La varicela es causada por el virus varicela-zóster, que se propaga principalmente a través de gotas en el aire cuando una persona infectada tose o estornuda, y por contacto directo con el líquido de las ampollas. Después de la primera infección, el virus permanece en el cuerpo de por vida y puede reactivarse más tarde como herpes zóster.
La varicela es más común en niños, especialmente en entornos grupales como guarderías y escuelas. El mayor riesgo de enfermedad grave y complicaciones es en bebés, adultos, mujeres embarazadas sin inmunidad y personas con sistemas inmunológicos debilitados.

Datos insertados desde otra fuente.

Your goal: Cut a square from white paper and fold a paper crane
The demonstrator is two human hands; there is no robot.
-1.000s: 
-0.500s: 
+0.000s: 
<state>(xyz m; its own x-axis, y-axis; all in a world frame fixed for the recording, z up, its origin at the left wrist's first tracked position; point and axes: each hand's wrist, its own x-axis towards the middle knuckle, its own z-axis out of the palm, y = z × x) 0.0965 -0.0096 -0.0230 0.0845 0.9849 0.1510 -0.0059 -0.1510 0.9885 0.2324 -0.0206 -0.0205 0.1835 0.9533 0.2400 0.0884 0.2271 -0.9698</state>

En niños sanos, la varicela generalmente se trata en casa con descanso, líquidos, reductores de fiebre como el paracetamol, y medidas contra la picazón como lociones calmantes y antihistamínicos. Los pacientes de alto riesgo (mujeres embarazadas sin inmunidad, adultos y personas con sistemas inmunológicos débiles) pueden necesitar medicamentos antivirales como aciclovir y, a veces, atención hospitalaria. Evita rascarte, mantén las uñas cortas y nunca des aspirina a los niños con varicela.
La mejor manera de prevenir la varicela es la vacunación, que ofrece una fuerte protección contra la enfermedad grave. Las personas infectadas son contagiosas desde 1 a 2 días antes del sarpullido hasta que todas las ampollas hayan formado costras, por lo que deben quedarse en casa durante este tiempo. Evita el contacto cercano entre niños enfermos y mujeres embarazadas o personas con sistemas inmunológicos débiles.

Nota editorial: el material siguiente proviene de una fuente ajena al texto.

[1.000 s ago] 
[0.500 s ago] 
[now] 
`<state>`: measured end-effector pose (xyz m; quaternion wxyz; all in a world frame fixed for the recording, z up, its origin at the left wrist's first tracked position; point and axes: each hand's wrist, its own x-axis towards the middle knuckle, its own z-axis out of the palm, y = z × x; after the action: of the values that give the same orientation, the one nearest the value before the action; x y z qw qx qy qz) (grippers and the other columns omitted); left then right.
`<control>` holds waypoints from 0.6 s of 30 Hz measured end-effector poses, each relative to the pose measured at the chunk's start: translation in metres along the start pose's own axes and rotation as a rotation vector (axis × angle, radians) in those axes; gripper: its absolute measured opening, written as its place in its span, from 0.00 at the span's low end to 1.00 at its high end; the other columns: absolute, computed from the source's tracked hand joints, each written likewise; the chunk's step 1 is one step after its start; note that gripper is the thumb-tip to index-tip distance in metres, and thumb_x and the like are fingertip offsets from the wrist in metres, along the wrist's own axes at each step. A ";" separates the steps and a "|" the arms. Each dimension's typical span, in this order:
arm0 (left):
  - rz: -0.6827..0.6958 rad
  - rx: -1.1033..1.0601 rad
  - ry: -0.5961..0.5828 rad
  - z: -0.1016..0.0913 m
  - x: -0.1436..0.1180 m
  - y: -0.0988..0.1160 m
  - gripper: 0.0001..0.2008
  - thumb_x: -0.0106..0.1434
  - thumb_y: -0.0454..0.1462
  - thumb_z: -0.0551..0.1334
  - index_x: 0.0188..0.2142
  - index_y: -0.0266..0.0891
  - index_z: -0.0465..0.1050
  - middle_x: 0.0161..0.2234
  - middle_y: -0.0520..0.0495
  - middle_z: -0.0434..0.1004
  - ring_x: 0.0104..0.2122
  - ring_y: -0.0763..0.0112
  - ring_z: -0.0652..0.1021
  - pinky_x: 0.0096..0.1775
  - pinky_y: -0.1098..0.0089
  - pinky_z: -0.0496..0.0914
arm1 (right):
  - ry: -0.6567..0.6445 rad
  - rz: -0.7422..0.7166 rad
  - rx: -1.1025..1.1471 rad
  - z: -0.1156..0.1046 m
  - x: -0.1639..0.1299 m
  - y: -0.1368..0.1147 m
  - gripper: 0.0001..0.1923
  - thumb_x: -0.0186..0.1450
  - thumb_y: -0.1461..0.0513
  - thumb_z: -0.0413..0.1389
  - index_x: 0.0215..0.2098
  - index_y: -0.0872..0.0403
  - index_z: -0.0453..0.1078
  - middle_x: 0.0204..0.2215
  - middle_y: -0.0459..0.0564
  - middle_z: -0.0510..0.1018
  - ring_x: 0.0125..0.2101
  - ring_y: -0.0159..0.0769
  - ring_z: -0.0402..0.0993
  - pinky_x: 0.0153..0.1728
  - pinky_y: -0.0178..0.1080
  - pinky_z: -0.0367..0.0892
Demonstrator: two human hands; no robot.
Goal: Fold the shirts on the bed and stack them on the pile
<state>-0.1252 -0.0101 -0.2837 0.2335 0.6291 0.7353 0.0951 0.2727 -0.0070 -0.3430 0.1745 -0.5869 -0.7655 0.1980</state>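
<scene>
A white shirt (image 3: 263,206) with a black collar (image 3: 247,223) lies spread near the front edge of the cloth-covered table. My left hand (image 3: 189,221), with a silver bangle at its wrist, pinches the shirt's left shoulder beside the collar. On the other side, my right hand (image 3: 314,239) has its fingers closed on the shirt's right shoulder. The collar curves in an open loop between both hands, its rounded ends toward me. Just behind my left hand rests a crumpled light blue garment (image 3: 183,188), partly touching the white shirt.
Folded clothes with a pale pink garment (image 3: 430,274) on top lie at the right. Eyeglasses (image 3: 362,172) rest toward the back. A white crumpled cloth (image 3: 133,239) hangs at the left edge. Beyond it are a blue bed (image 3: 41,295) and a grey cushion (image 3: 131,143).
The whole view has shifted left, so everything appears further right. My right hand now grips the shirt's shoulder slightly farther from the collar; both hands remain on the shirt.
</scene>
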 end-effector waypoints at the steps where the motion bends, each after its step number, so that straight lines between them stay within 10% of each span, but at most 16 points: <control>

Deberías ver a un médico si sospechas de varicela, especialmente en bebés, adultos, mujeres embarazadas o cualquier persona con un sistema inmunológico débil. Busca atención urgente si hay problemas respiratorios, confusión, fiebre muy alta, dolor de cabeza severo o enrojecimiento y dolor que empeoran rápidamente alrededor de las manchas.
La mayoría de los niños sanos con varicela pueden manejarse en casa y ser vistos por un médico dentro de las 24 a 48 horas para obtener consejos. Se necesita atención inmediata o de emergencia si la persona es un bebé pequeño, está embarazada, inmunocomprometida o desarrolla problemas respiratorios, confusión, dolor de cabeza severo o enrojecimiento y dolor en la piel que empeoran rápidamente.